##### Collected material

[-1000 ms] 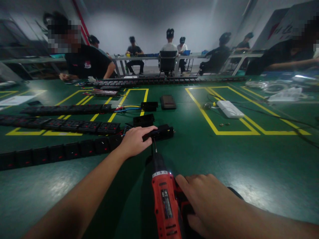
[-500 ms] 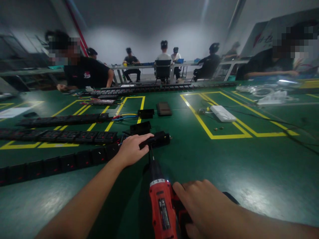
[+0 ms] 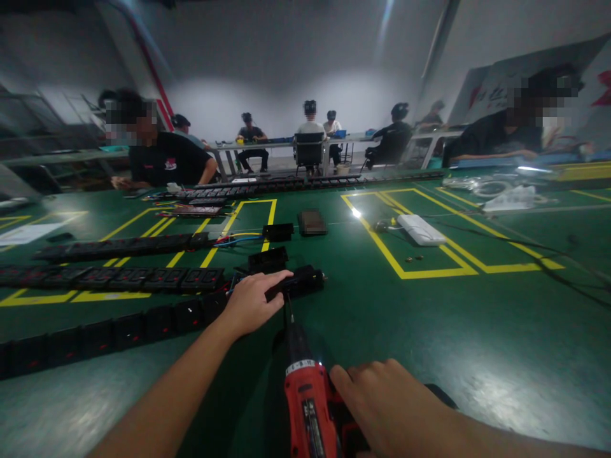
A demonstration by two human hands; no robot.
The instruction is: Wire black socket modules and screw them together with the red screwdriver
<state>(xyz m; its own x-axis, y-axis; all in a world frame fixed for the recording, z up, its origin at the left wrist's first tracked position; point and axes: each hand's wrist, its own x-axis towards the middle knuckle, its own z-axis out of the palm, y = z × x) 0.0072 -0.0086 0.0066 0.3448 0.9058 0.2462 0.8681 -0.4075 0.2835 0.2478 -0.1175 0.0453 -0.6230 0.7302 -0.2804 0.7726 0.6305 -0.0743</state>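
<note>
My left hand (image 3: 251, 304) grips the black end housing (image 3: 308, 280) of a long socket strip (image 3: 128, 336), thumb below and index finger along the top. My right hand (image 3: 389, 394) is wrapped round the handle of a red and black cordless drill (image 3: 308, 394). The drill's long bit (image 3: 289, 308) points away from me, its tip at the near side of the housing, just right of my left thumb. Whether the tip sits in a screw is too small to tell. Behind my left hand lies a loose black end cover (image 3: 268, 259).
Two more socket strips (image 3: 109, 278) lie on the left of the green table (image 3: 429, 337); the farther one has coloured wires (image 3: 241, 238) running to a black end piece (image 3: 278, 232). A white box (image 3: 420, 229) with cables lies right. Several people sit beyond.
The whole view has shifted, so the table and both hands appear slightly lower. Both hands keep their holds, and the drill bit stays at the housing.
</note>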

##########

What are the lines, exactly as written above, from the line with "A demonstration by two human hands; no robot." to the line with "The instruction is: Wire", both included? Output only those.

A demonstration by two human hands; no robot.
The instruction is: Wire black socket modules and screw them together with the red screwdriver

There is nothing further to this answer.